As discussed in the article about budgeting and the 3 accounts, personal finance strategies often emulate corporate finance. (for example, matching short term liabilities with short term assets, medium term with medium, etc.) The same mimicry can be done with IRR. A common scenario for an individual investor would be with commercial real estate or **investment property planning**.

Assume the investor wants to buy a property for $500,000. The bank requires a 20% down payment, and will loan the remaining 80% at 4% interest. He or she plans to hold the property for 5 years, and then sell it on the open market; hoping the price will increase with inflation (3% increase per annum, or to 580,000 after 5 years). The unit will rent for $30,000 per year and the mortgage will cost $23,000. The cash flows would be:

**Year 0 ** -100,000 (down payment)

**Year 1 ** +7,000 (30k rent – 23k mortgage)

**Year 2** +7,000

**Year 3** +7,000

**Year 4** +7,000

**Year 5** +245,000 (+7k net rent, +580k sale price , -352k to pay off mortgage balance)

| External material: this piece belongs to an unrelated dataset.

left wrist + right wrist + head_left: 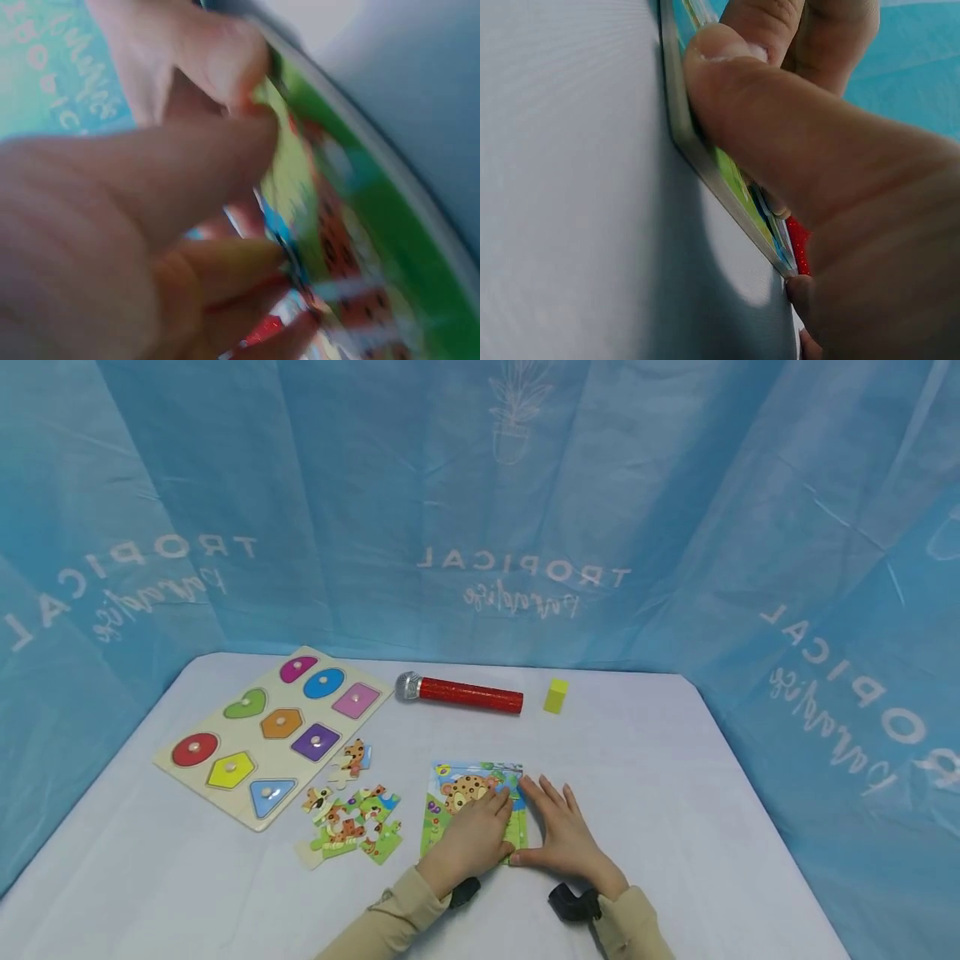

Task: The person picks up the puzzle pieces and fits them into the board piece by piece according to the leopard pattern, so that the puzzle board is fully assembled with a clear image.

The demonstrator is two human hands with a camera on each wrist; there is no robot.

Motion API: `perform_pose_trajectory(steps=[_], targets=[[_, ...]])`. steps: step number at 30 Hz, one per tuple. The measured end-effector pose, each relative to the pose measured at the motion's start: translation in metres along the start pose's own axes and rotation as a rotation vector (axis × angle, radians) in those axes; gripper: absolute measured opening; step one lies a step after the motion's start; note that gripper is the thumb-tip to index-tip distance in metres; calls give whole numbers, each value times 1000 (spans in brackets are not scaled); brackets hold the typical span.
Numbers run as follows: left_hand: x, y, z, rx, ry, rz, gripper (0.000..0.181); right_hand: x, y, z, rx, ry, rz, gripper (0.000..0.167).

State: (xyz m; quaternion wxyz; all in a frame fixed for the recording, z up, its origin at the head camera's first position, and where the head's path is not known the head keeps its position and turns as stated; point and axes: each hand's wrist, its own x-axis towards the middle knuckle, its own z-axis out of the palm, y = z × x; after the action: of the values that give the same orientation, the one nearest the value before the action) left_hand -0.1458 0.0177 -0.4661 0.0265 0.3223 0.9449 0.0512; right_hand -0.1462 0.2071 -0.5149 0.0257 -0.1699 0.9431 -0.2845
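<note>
A jigsaw puzzle [463, 789] with a cartoon leopard on a green and blue scene lies flat in front of me. My left hand [476, 833] reaches across it, extended fingertips pressing on the picture's right part, where seams show in the left wrist view. My right hand [564, 833] spreads along the puzzle's right edge; its fingers touch near the top corner. At the lower right corner, the right thumb [735, 97] rests on the puzzle's raised border. Loose jigsaw pieces [352, 827] lie overlapping to the left. My left hand covers the puzzle's lower middle.
A wooden shape board [247, 739] with coloured knobbed shapes lies at the left. Behind the puzzle are a red toy microphone [472, 695] and a yellow block [556, 697]. All lie on a white-covered table [675, 793], with blue curtains [360, 485] around its back and sides.
</note>
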Motion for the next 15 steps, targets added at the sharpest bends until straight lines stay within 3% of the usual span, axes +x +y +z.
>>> perform_pose_trajectory(steps=[7,15], targets=[[-2,7,1,74,5,-83,59,2,0,3,-13,38,-35,111],[1,8,0,62,42,-26,52,0,-2,2,15,27,-10,109]])
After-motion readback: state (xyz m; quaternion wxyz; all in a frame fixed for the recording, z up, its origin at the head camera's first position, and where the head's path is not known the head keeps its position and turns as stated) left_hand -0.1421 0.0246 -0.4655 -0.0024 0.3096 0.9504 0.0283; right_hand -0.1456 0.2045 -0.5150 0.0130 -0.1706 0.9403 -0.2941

The above simplified example would produce an impressive **24.1% per annum internal rate of return**. This illustrates the power of leverage, and why it can be so enticing.

**What are the downsides to using IRR as a method of valuation?**

IRR is not a perfect valuation metric. Its most famous flaw is that the formula consists of many different built-in assumptions. Changing just one of the variables can have a large impact on the end result; changing two or more of the variables could yield a completely different outcome altogether.

Using the same investment property example, see below a new scenario that tests these variables:

In this scenario, the rental market will take a small downturn. Assume that in Year 2 the property has no tenant for six months out of the year. Then in Year 3, 4, and 5, the unit is tenanted but at a lower rent (20k instead of 30k). Naturally, decreased average rents tend to go hand in hand with decreased average property prices; and the investor is not able to sell at a small gain, but is instead forced to sell at a loss at the end of Year 5 (400k instead of 580k).

**Year 0** -100,000 (down payment)

**Year 1 ** +7,000 (30k rent – 23k mortgage)

**Year 2 ** -8,000 (only 6 months rent at 30k p.a. =15k rent, and -23k from mortgage)

**Year 3 ** -3,000 (20k rent – 23k mortgage)

**Year 4 ** -3,000

**Year 5 ** +45,000 (-3k net rent, +400k sale price, -352k to pay off mortgage balance)

The above scenario would yield an internal rate of return of **-17.1% per annum**. This illustrates the sobering effect of **leverage** when markets turn against you; and how some seemingly lower-risk investments like real estate can in fact be quite high risk if not properly selected.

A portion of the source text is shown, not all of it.